Monday 10 May 2010

SERRL Lamberhurst race, 9th May 2010

“Hello, taxi please to Wimbledon. What? Seriously, not for 45-50 minutes?”

Not what you want to hear at the end of a party at 10 past midnight the night before a road race! Luckily I hadn’t drunk too much, I thought at 3:30am as I lay in bed desperately trying (and failing) to get to sleep.

“Bzzzzzzzz”.

“Urghh. What? Oh no. 06:50 already? Right, that means it’s time for muesli. Urghh. One more small cup of coffee. Right, gear, bike, bottles, out the door I go. Urghh”.

Describing the lead-up to my arrival at the beginning of my first road race in over a year (Lamberhurst 3/4, 100km) goes some way to excusing my performance. I sucked, big time. Whilst I felt at no point that I was going to get dropped from the main, reasonably pedestrian bunch, I made no attempt to get to the front, did no real work, had no problem on the hills (well, slopes) but equally didn’t make up the places I should have, and retired after 50km with a mechanical. My rear wheel started screaming on one of the descents and it sounded really terminal. My initial reaction was to stop for fear of crashing – I thought the rear axle had collapsed and my wheel was jammed against the frame. I’ve since found out that it is a common issue with Mavic freehubs and it just needs some DIY love. Doh!

The course was good – about 20km per lap, several power climbs, a couple of screaming descents, a decent road surface for the UK after the winter (i.e. loads of potholes and a crap surface but nothing too awful) and excellent marshalling, motorcade and outriding. Good stuff SERRL – very impressive organisation. They even offered some free biscuits at the end (I didn’t take any as I was in self-loathing mode).
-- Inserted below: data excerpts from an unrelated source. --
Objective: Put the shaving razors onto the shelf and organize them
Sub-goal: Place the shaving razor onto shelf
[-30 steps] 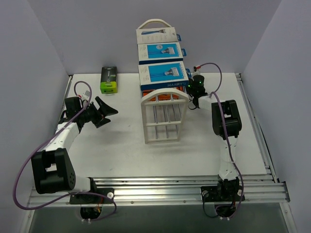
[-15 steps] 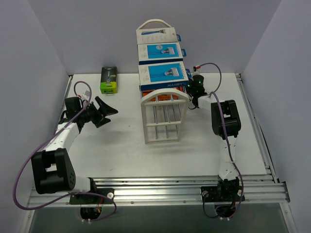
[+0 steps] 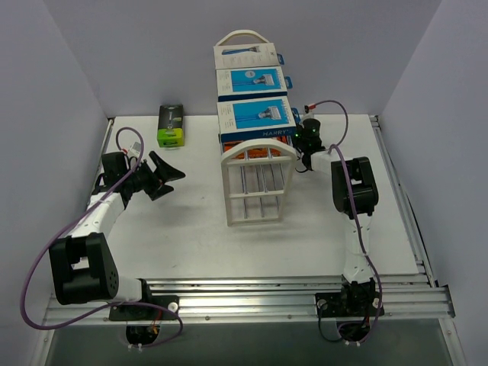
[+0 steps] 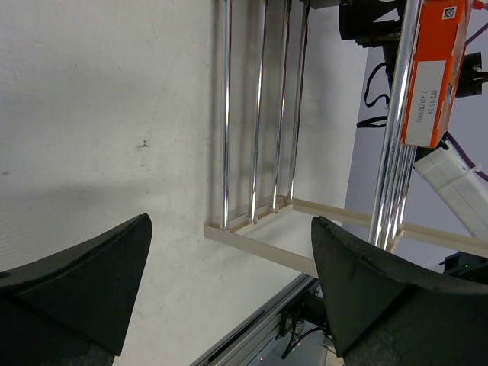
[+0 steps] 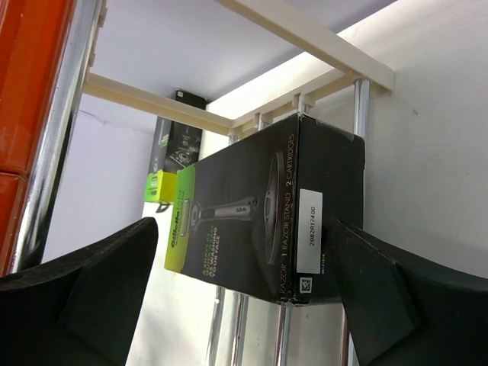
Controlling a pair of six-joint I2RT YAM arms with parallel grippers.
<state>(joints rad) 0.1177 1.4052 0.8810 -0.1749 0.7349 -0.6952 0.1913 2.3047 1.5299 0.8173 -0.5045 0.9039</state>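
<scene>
Gaping empty at nine o'clock of the shelf (image 3: pixel 258 144), the left fingers (image 4: pixel 84 282) hover; the right fingers (image 5: pixel 84 290), at three o'clock, straddle a black-and-lime box (image 5: pixel 252 213), grip unclear.

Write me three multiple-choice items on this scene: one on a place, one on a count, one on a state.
1. Where does the black-and-green box on the table stand?
A. Left of the shelf, at the far edge.
B. Between the arm bases.
C. Right of the shelf.

2. How many blue-and-white boxes show on the shelf from above?
A. One.
B. Three.
C. Five.

3. How is the left end effector?
A. Shut on an orange box.
B. Shut on a blue box.
C. Open and empty.

Key:
1 A, it stands alone at the far left corner.
2 B, three faces show, one behind another.
3 C, its fingers are spread, with only table and shelf between them.
</scene>
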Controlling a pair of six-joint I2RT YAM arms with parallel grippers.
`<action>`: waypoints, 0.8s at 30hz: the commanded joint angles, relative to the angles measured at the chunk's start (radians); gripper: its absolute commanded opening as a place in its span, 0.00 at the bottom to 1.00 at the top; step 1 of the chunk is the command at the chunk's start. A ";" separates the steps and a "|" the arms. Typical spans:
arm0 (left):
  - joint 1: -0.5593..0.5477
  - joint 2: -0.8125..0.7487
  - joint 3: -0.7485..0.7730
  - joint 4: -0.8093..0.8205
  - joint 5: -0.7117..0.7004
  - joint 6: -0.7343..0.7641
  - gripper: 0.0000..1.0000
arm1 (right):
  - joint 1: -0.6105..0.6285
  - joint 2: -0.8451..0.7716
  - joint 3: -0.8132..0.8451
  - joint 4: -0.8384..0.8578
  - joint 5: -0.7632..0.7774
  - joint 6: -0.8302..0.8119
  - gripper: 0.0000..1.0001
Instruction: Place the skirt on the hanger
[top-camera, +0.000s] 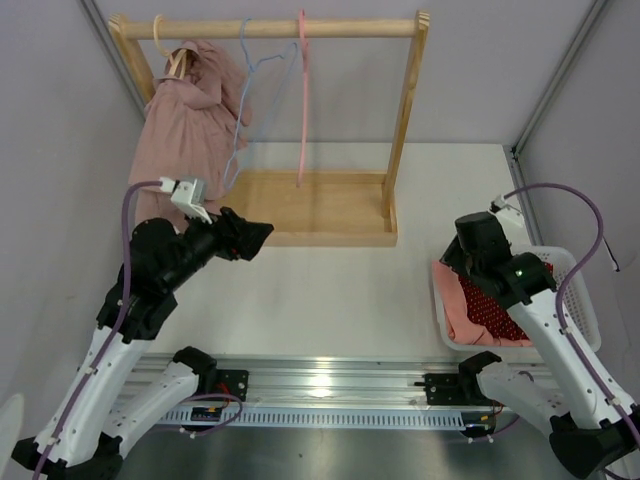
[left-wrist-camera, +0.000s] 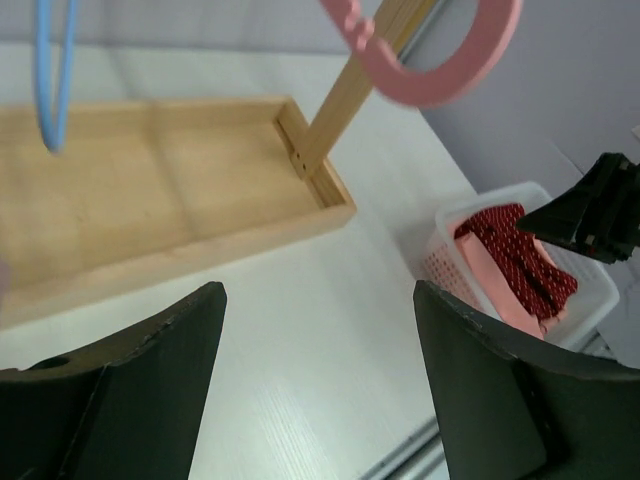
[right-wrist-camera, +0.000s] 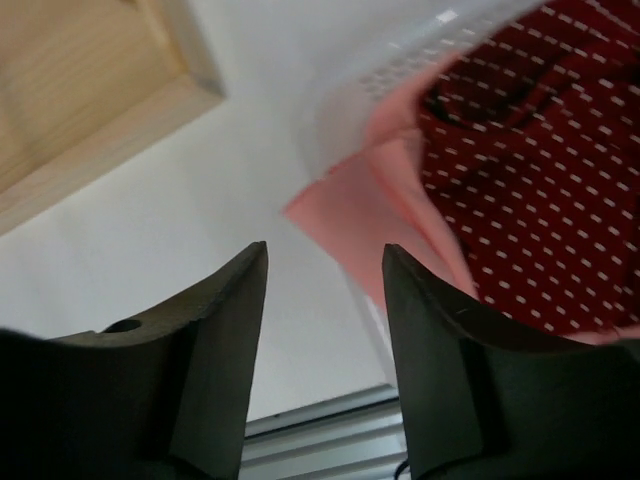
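While nothing is held, step: pickup judged pending.
Skirt (top-camera: 497, 303): taken as red dotted cloth, lying in basket (top-camera: 588, 312).
Right gripper (right-wrist-camera: 325, 255): spread, above basket edge.
Left gripper (left-wrist-camera: 318, 295): spread, empty.
Next: descent onto cloth is needed.

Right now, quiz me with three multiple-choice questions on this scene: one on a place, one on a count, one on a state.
1. Where is the red cloth? A on the table; B in the basket; C on the rack's base.
2. How many bare hangers are on the rail? A one; B two; C four.
3. The right tool is: A open, empty; B shut on a hanger; C shut on cloth.
Answers: B, it lies inside the basket; B, only the blue hanger and pink hanger are bare; A, its fingers stand apart, nothing between.
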 joint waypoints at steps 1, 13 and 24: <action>-0.016 -0.042 -0.056 0.052 0.091 -0.095 0.81 | -0.076 -0.033 -0.058 -0.148 0.116 0.109 0.57; -0.102 -0.005 -0.113 0.062 0.144 -0.086 0.79 | -0.404 0.068 -0.176 0.109 -0.082 -0.010 0.70; -0.289 0.039 -0.153 0.099 -0.082 -0.171 0.76 | -0.625 0.223 -0.242 0.338 -0.362 -0.101 0.50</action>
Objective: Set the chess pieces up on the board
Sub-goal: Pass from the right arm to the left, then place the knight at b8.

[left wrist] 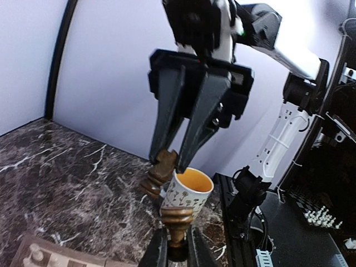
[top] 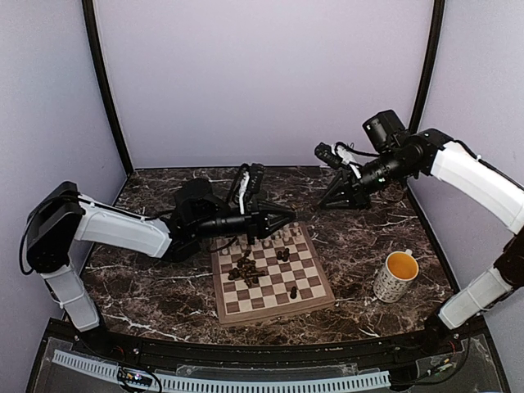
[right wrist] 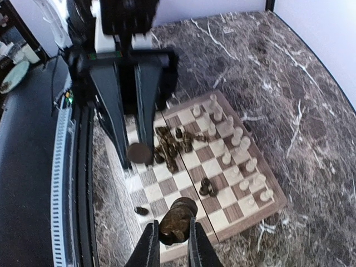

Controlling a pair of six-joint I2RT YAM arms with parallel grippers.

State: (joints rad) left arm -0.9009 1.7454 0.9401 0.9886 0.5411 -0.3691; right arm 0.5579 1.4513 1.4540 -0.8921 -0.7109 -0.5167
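Observation:
The board [top: 315, 288] lies between the arms, and its corner also shows in the left wrist view [left wrist: 61, 260]. Cream chess pieces [right wrist: 233, 146] stand along its far side. Dark ones lie heaped [right wrist: 168, 146] near the middle, with two more [right wrist: 206, 187] standing apart and one [right wrist: 141, 211] lying on the border. My left gripper [top: 290, 219] hovers over the board's far edge, shut on a dark brown piece [left wrist: 178, 219]. My right gripper [top: 326, 201] hangs higher at the back right, shut on another dark piece [right wrist: 178, 218]. The two grippers face each other.
A speckled mug [top: 399, 275] with a yellow inside stands on the marble table right of the board; it is also in the left wrist view [left wrist: 186, 192]. Purple walls with black corner posts close in the table on three sides.

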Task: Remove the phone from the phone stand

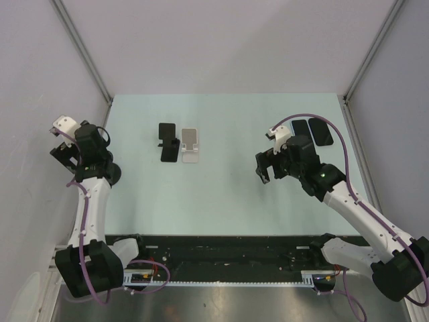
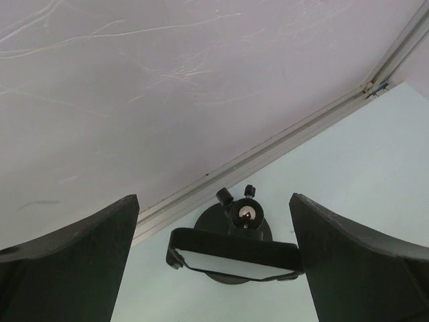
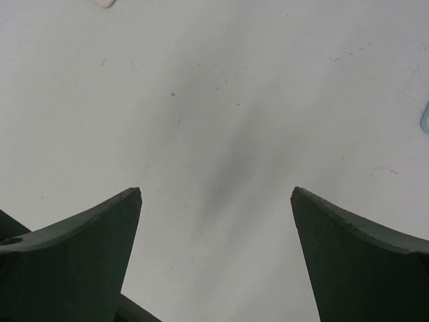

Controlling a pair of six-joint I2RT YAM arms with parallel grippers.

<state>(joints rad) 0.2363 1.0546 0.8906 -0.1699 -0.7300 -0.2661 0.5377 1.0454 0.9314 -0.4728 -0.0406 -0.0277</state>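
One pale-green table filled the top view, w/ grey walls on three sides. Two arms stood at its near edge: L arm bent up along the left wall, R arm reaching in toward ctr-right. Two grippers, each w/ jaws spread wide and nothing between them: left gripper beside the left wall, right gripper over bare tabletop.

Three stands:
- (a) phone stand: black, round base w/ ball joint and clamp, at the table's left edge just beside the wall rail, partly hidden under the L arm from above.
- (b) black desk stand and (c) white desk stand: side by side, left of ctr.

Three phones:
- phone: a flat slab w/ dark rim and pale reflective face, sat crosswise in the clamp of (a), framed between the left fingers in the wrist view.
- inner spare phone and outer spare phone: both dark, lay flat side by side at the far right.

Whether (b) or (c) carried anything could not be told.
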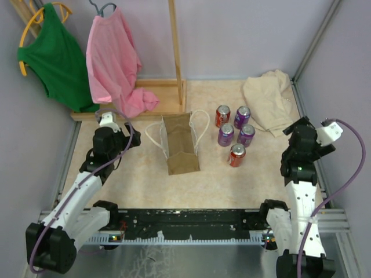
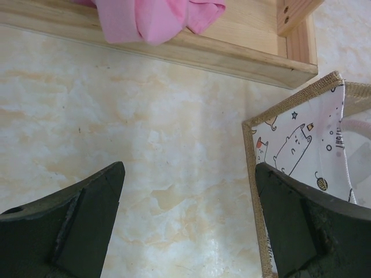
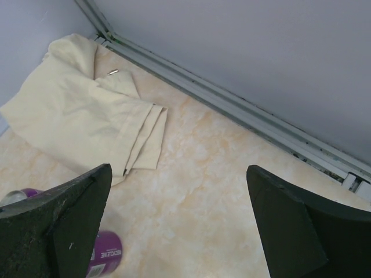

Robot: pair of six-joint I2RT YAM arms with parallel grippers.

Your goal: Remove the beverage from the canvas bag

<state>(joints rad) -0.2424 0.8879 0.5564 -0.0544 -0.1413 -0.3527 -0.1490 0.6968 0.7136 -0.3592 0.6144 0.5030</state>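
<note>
Nearest: black mounting rail (image 1: 185, 219) at the worktop's (image 1: 133, 174) near edge, one arm base at each end.

Left hand (image 2: 189, 174): released, fingers (image 2: 87, 214) spread wide, only bare marbled worktop between them. In the overhead view it sits just left of the canvas bag (image 1: 181, 145), close to the bag's left white loop handle (image 1: 153, 136). In the left wrist view its right finger overlaps the bag's woven edge (image 2: 250, 174); contact or not, cannot tell.

Right hand (image 3: 178, 171): released as well, fingers fully apart, nothing held. It hangs near the right wall, over the worktop beside the cream cloth (image 3: 87, 116).

Canvas bag: tan-brown, mid-worktop, just in front of the wooden rack base (image 1: 148, 101), second white handle (image 1: 201, 128) on its right side. The left wrist view shows a white lining with cat prints (image 2: 301, 142) inside the rim. Contents: cannot tell from any view.

Drink cans (image 1: 225, 134): five standing in a cluster right of the bag and apart from it, two red and three purple. The nearest is a red can (image 1: 236, 155). One purple can (image 3: 105, 255) shows partly behind the right hand's left finger.

Back left: pink garment (image 1: 116, 63) and green garment (image 1: 55, 55) on hangers, pink hem draped on the rack base.
</note>
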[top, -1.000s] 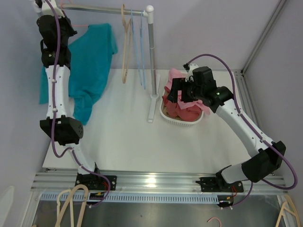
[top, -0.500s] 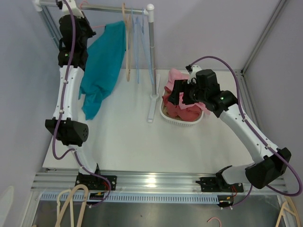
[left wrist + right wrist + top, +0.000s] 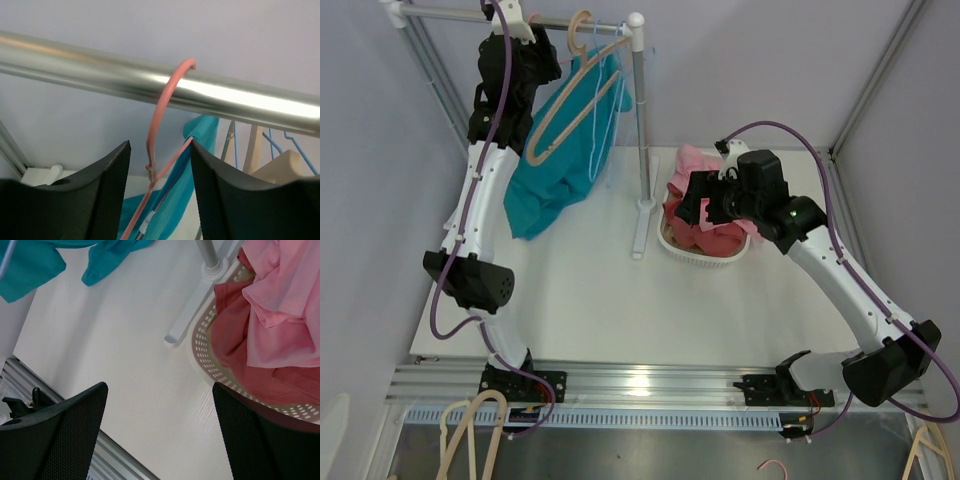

I did have the opportunity to watch the final two laps from the comfort of the neutral service car, which was really disheartening somehow. You would see riders in ones and twos slowly going off the back of the bunch, and would start muttering to yourself “come on, come on, stay in there, dig deeper”. Depressingly they usually drifted off the back and we shot past them with a few words of encouragement. One Dulwich Paragon guy was off the back on lap 4 as we went past him in the car but put in a massive effort to get back on over the next couple of km, only to drift off the back again at the next rise – such a shame but, hey, that’s racing I guess.

Anyhow, of my two Dynamo team-mates, Mike came 8th and Mark came nowhere, despite having done loads of work on the front. Next time...

Next road race is Edenbridge in a couple of weeks. Until then more work, more train travel to Bristol, more crits, more eBay bike purchases for the kids (one bike to go) and more sleep!